**Directions for this task:** From the records below, transcribe exactly the lines that begin at the line with "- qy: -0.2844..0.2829" and end at the line with "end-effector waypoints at", both included.

**Data supplied:**
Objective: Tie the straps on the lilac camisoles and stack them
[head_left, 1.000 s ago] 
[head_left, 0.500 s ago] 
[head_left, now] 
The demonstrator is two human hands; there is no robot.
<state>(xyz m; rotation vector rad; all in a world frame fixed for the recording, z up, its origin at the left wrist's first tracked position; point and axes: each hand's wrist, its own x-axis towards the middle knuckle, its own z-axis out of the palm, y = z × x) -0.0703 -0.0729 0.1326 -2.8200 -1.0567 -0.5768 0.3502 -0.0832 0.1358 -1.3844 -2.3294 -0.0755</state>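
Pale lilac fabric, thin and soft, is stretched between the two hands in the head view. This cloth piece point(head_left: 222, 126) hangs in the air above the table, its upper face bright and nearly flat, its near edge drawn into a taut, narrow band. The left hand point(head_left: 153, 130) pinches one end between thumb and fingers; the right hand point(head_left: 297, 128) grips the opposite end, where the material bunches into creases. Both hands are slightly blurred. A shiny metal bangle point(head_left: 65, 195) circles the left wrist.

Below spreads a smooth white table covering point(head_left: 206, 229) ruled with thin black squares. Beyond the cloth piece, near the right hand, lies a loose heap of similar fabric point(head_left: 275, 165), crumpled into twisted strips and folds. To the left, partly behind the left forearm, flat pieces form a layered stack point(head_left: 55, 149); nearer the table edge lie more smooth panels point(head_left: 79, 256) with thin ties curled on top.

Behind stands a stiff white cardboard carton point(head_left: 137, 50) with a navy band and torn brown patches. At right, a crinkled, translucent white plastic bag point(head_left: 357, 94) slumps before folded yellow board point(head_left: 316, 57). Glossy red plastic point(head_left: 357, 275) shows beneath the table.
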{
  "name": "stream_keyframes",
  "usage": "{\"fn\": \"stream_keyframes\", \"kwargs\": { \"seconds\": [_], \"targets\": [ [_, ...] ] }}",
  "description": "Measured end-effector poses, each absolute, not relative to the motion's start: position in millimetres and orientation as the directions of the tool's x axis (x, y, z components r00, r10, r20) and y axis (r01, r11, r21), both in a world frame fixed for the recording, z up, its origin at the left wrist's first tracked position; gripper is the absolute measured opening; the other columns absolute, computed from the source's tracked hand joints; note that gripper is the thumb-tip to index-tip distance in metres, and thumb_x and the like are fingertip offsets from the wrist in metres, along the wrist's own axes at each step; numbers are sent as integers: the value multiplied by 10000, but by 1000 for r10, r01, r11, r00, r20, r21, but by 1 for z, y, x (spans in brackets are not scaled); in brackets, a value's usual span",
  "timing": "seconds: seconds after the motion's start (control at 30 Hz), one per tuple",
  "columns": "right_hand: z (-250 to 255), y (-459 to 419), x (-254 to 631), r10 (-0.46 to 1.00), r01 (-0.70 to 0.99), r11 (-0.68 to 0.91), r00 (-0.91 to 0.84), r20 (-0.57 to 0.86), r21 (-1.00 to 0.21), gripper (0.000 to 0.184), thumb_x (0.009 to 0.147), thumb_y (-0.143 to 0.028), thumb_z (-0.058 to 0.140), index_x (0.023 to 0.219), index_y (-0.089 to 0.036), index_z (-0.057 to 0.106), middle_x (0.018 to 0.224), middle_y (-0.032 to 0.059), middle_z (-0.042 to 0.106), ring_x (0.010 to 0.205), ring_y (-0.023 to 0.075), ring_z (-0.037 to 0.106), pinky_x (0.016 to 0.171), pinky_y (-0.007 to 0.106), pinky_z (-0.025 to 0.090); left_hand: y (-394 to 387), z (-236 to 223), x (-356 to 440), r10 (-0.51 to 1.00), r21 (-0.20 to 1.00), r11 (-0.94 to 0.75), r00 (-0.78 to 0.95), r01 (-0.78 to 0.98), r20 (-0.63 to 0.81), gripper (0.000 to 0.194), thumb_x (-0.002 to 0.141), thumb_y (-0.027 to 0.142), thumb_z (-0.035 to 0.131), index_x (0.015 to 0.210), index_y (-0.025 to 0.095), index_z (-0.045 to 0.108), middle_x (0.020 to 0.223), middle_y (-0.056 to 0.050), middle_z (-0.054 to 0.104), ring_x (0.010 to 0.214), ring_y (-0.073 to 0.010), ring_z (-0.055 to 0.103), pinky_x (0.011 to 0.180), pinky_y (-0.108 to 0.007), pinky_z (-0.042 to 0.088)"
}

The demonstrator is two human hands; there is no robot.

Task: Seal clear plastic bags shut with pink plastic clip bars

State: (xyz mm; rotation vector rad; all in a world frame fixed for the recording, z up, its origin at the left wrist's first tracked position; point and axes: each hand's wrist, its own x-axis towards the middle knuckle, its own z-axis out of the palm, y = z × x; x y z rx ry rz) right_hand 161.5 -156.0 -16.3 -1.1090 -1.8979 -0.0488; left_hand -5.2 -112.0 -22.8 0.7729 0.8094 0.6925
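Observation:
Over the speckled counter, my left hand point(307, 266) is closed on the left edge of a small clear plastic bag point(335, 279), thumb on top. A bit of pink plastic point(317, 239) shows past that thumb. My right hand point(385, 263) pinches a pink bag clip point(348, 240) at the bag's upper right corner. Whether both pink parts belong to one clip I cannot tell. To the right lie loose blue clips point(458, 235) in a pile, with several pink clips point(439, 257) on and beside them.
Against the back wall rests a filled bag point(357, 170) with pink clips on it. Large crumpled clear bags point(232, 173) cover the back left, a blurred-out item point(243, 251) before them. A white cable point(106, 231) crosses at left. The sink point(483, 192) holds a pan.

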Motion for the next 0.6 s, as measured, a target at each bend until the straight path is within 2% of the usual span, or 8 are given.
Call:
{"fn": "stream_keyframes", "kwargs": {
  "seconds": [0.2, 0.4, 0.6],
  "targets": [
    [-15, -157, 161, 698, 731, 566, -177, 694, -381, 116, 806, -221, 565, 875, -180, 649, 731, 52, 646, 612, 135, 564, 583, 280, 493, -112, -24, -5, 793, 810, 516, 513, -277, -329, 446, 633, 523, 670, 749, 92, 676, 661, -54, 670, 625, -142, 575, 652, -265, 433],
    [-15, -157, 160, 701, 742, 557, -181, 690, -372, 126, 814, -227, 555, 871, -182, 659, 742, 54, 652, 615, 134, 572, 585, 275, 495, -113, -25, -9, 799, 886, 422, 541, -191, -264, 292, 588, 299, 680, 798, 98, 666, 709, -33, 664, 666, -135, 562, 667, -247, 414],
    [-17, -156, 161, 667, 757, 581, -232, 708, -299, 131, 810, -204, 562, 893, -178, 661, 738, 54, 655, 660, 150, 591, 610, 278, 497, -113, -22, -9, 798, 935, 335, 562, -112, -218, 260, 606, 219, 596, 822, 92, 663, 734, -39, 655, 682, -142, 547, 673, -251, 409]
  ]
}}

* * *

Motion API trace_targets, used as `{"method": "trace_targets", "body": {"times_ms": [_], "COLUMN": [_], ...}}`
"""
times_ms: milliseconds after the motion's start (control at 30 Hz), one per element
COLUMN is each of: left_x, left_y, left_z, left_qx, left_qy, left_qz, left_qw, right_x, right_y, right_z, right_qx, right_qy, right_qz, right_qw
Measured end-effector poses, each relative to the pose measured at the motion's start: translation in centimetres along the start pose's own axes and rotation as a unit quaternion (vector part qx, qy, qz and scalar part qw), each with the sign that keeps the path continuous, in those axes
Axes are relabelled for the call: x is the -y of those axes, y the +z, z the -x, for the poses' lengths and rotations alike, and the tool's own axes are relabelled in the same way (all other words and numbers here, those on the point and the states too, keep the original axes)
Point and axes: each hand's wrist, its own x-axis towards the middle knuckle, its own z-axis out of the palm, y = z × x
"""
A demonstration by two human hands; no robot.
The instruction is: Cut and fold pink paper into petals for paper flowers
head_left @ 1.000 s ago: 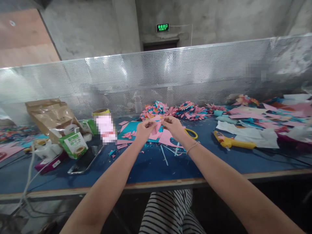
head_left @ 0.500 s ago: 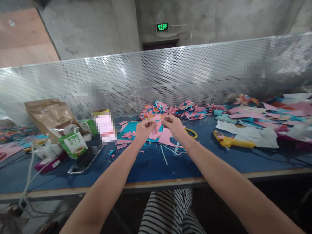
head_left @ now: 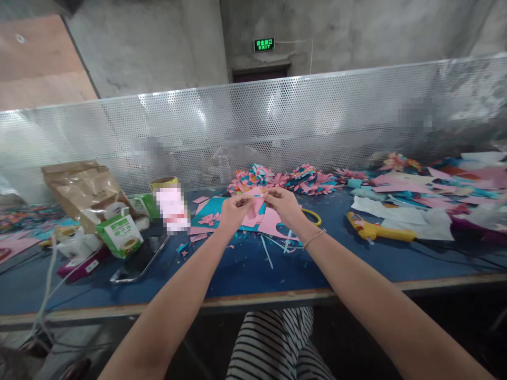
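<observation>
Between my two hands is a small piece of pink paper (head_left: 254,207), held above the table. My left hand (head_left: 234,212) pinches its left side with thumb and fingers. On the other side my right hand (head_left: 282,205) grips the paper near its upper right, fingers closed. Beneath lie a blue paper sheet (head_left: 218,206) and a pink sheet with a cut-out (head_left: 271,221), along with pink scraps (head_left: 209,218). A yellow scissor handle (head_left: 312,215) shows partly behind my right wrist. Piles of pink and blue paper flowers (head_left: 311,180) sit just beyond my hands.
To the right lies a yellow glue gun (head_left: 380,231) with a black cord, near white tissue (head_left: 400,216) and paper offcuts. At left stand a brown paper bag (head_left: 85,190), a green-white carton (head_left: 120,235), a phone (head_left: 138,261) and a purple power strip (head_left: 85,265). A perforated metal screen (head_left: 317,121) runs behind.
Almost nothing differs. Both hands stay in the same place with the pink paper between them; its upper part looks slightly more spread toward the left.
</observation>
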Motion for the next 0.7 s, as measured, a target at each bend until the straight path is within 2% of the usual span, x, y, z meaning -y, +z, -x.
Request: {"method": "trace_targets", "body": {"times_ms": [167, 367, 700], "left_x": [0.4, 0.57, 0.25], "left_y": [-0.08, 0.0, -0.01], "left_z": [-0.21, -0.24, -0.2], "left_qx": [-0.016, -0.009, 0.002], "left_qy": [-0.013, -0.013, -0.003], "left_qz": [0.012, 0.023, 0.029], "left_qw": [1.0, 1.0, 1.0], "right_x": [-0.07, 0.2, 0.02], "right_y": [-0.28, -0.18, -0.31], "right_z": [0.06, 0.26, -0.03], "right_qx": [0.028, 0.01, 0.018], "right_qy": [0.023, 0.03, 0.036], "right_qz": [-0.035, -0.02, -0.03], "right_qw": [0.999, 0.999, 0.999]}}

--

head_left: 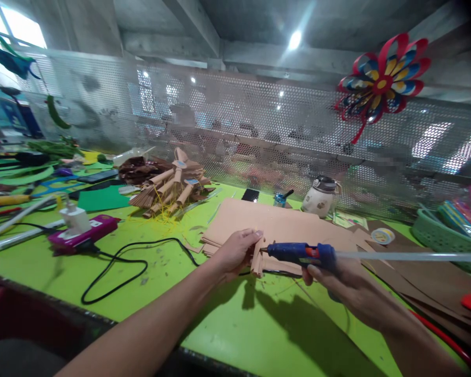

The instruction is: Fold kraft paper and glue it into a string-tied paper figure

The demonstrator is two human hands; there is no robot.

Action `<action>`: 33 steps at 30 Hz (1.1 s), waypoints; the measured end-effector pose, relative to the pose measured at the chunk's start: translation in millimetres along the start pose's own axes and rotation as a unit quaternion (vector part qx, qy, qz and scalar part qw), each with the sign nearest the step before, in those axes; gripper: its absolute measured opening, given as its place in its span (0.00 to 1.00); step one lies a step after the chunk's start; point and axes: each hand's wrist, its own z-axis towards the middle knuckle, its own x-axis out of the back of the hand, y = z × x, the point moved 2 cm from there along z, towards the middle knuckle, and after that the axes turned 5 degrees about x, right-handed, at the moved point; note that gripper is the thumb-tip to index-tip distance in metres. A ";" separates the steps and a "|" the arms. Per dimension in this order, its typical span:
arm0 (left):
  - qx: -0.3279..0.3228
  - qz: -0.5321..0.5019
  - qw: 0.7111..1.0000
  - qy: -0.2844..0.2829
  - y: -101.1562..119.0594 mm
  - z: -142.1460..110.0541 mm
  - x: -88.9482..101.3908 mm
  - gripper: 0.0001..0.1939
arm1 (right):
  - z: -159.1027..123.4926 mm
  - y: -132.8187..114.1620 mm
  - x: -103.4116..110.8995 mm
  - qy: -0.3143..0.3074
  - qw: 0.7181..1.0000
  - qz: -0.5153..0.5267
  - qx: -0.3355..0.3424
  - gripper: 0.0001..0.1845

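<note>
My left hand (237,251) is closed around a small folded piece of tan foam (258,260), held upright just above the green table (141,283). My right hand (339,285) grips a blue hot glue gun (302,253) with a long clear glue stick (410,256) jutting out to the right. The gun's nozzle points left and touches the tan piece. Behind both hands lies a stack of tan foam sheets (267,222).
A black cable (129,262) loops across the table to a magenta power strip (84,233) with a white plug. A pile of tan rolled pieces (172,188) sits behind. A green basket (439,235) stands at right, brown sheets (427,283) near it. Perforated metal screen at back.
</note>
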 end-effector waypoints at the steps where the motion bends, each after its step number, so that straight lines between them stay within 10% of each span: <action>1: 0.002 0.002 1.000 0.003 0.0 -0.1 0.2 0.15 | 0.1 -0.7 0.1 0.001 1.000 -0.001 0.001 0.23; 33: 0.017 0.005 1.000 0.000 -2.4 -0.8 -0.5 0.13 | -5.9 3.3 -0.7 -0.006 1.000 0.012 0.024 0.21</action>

**Completed exercise:**
  - qy: -0.2844..0.2829
  - y: -101.1562..119.0594 mm
  - z: -142.1460..110.0541 mm
  - x: -88.9482..101.3908 mm
  - gripper: 0.0001..0.1939
arm1 (right):
  - z: -159.1027..123.4926 mm
  - y: -132.8187..114.1620 mm
  - x: -103.4116..110.8995 mm
  - qy: -0.3143..0.3074
  - qw: 0.7181..1.0000
  - qz: -0.5153..0.5267
  - qx: -0.3355..0.3424
  - gripper: 0.0001..0.1845

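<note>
My left hand (237,251) is closed around a small folded piece of tan foam (258,260), held upright just above the green table (141,283). My right hand (339,285) grips a blue hot glue gun (302,253) with a long clear glue stick (410,256) jutting out to the right. The gun's nozzle points left and touches the tan piece. Behind both hands lies a stack of tan foam sheets (267,222).
A black cable (129,262) loops across the table to a magenta power strip (84,233) with a white plug. A pile of tan rolled pieces (172,188) sits behind. A green basket (439,235) stands at right, brown sheets (427,283) near it. Perforated metal screen at back.
</note>
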 end-effector waypoints at the steps where the motion bends, each after its step number, so that straight lines between them stay within 10% of each span: <action>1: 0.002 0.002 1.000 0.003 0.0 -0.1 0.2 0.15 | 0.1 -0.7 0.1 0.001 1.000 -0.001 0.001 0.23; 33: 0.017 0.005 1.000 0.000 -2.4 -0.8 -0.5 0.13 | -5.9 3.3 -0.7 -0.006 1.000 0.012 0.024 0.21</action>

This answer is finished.